[Data extracted from a collection]
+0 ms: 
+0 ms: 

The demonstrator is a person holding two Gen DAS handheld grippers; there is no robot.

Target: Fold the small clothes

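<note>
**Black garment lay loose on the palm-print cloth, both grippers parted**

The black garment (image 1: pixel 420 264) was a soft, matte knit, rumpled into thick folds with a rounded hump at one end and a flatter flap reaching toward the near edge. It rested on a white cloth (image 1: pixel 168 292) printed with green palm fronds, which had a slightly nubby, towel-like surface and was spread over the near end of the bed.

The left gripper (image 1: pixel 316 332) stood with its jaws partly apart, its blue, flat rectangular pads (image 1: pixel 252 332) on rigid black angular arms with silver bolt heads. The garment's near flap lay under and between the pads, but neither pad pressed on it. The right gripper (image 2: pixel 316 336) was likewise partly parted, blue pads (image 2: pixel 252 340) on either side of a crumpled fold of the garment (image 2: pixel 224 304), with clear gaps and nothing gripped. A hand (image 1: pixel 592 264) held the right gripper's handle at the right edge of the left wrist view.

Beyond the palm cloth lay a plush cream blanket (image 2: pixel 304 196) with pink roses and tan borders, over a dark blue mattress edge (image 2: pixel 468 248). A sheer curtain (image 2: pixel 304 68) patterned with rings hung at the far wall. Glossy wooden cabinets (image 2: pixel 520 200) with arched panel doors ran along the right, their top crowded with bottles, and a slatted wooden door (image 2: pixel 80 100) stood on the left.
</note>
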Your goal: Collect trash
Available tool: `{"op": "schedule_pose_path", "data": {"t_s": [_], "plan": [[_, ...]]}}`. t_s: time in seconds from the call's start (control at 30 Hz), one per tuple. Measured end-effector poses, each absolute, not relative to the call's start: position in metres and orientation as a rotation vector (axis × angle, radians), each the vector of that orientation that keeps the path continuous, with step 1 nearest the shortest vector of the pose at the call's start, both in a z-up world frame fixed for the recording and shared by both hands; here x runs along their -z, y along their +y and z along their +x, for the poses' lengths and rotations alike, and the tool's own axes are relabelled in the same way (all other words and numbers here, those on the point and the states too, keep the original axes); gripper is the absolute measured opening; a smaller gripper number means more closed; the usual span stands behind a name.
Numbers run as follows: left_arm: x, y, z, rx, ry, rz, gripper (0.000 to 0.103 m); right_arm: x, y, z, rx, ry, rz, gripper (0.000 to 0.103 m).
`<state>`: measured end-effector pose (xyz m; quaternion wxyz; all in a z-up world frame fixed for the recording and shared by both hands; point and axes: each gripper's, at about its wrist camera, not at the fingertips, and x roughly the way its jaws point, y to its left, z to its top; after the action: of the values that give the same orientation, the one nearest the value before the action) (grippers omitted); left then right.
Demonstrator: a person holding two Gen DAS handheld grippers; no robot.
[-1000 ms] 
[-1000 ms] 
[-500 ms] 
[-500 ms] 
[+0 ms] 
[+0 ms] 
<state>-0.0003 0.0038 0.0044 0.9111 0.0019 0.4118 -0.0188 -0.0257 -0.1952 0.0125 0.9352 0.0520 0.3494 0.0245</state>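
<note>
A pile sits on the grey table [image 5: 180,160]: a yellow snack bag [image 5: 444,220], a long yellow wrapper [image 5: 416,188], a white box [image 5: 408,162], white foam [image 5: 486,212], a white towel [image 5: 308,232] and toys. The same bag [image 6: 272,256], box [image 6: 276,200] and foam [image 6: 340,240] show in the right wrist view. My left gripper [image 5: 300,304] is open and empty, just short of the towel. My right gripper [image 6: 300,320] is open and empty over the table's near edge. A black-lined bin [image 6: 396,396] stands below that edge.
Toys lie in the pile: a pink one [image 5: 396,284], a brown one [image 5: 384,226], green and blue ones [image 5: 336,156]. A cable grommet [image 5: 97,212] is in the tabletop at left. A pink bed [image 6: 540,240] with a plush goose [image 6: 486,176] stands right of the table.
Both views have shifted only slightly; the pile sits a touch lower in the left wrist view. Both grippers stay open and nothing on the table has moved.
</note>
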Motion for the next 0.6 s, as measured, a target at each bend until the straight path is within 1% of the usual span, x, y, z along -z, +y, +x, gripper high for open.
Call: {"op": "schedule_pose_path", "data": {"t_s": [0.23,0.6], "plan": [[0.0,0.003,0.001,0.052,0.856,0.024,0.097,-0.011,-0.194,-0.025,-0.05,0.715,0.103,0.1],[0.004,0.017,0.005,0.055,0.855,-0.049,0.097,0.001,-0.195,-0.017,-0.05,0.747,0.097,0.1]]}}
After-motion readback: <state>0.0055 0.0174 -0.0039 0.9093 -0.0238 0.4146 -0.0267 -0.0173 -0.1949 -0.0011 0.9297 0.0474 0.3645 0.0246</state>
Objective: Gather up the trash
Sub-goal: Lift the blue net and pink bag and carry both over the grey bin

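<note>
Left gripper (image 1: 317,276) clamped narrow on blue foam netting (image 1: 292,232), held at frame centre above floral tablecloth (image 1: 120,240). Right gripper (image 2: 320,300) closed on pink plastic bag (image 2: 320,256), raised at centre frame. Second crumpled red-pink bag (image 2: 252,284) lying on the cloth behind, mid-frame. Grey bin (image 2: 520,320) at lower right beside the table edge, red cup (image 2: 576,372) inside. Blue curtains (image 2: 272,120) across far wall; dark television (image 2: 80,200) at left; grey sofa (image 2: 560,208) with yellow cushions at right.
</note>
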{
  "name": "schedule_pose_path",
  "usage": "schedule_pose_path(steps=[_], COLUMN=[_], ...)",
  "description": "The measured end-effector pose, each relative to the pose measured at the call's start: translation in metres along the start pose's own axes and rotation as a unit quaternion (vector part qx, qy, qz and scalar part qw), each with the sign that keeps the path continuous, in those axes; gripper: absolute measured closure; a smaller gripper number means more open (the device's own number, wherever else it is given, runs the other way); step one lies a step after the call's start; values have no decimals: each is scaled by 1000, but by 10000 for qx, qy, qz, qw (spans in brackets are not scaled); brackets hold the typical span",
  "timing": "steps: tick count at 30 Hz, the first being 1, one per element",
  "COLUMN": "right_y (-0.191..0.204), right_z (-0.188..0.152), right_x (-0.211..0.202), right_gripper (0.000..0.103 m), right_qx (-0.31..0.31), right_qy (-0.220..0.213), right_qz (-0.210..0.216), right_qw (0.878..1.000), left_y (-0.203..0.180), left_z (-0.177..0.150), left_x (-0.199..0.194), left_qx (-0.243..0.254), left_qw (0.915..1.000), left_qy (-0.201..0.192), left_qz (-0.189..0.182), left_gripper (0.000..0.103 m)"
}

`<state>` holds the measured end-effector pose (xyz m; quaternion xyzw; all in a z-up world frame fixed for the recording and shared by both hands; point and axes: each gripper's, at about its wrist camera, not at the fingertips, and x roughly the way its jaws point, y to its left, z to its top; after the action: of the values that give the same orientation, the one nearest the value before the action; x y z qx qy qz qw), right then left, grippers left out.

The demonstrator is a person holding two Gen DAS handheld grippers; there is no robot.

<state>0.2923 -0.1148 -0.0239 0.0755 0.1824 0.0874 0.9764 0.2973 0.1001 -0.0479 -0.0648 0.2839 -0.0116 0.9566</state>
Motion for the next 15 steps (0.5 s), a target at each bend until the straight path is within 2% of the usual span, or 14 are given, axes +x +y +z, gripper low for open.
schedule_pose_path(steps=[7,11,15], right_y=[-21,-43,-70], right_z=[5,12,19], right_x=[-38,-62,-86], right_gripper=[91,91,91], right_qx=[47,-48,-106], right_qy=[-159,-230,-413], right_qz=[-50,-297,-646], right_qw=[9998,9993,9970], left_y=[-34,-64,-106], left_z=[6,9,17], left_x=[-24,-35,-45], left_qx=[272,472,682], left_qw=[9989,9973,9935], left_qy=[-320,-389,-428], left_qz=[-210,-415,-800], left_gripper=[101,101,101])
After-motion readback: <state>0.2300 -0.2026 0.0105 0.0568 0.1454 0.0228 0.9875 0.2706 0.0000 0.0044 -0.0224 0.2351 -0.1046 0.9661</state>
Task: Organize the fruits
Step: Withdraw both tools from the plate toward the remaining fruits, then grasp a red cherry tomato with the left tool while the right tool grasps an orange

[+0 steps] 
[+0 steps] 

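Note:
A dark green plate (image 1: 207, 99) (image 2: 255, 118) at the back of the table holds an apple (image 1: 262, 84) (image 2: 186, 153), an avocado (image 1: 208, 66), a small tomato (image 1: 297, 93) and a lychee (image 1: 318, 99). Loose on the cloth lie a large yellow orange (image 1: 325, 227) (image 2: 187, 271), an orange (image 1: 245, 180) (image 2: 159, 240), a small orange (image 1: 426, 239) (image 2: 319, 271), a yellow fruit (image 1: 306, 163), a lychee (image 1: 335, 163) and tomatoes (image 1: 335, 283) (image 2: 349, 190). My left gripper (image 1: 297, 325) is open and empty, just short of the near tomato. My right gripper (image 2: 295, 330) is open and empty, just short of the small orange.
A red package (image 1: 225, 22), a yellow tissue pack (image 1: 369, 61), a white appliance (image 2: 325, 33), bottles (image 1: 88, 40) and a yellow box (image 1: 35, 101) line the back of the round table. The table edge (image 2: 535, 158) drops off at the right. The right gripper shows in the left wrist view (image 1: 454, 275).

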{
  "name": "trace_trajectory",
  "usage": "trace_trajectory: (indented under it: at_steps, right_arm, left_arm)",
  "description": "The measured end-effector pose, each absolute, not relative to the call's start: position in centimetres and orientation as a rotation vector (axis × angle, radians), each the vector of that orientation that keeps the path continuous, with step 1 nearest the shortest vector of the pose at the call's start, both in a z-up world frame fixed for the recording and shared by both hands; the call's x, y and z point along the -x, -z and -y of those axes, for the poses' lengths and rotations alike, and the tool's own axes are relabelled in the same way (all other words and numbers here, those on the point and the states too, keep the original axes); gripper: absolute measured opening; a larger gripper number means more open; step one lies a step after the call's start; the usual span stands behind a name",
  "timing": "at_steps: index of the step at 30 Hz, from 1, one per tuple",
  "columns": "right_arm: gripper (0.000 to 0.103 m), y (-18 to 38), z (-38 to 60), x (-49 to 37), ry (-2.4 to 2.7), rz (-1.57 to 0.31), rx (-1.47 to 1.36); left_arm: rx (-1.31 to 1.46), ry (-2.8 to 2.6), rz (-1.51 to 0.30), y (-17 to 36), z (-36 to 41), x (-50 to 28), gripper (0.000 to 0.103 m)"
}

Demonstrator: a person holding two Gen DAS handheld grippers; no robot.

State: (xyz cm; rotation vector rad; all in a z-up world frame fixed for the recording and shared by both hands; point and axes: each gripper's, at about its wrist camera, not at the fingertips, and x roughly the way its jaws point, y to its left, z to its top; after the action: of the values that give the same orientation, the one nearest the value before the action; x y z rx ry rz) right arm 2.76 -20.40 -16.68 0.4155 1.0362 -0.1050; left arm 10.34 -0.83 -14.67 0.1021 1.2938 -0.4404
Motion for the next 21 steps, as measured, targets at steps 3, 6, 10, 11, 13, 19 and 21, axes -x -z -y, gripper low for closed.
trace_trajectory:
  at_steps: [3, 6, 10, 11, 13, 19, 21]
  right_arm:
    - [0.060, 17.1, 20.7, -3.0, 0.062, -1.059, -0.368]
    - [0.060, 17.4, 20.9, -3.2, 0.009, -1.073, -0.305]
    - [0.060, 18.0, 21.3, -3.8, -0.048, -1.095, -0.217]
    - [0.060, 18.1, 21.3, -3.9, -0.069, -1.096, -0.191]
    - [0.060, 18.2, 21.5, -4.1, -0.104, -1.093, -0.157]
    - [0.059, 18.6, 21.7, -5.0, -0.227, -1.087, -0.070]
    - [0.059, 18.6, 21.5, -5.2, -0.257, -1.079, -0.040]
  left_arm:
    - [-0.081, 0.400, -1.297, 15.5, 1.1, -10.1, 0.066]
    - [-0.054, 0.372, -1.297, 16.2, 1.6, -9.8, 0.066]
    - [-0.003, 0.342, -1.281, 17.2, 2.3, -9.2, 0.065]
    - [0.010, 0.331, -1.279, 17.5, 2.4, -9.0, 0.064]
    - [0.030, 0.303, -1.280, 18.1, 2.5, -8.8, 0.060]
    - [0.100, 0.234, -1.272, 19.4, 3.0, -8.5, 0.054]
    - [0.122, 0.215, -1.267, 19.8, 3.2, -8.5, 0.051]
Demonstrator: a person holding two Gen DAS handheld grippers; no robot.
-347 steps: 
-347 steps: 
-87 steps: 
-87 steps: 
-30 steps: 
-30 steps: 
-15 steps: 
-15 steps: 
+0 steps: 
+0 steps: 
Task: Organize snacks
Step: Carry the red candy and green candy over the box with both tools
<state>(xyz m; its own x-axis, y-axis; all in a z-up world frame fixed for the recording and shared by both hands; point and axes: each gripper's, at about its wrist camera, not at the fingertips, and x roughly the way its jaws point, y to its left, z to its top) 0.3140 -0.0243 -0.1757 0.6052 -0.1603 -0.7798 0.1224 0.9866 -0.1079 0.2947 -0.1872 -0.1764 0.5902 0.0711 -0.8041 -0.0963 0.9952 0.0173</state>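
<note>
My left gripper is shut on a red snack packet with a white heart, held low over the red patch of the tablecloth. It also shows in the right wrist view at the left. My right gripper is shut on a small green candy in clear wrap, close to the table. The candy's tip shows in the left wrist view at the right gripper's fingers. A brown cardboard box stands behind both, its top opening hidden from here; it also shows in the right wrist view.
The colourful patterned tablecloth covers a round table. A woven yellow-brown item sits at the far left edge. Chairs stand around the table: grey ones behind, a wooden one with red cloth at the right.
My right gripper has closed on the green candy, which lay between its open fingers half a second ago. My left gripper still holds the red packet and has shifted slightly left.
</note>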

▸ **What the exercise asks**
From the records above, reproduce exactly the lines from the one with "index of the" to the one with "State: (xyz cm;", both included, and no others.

▸ **Written reply**
  "timing": "at_steps: index of the step at 30 Hz, from 1, one per tuple",
  "columns": "right_arm: gripper (0.000 to 0.103 m), y (-18 to 38), z (-38 to 60), x (-49 to 37), ry (-2.4 to 2.7), rz (-1.57 to 0.31), rx (-1.47 to 1.36); left_arm: rx (-1.31 to 1.46), ry (-2.8 to 2.6), rz (-1.51 to 0.30), y (-17 to 36), z (-36 to 41), x (-50 to 28), gripper (0.000 to 0.103 m)"
}

Demonstrator: a person holding two Gen DAS handheld grippers; no robot.

State: (xyz cm; rotation vector rad; all in a z-up world frame fixed for the recording and shared by both hands; point and axes: each gripper's, at about its wrist camera, not at the fingertips, and x roughly the way its jaws point, y to its left, z to its top; after the action: of the values that give the same orientation, the one nearest the value before the action; x y z rx ry rz) right arm 2.76 -20.40 -16.68 0.4155 1.0362 -0.1050; left arm 10.34 -0.83 -14.67 0.1021 1.2938 -0.4404

Nothing more remains in this exercise.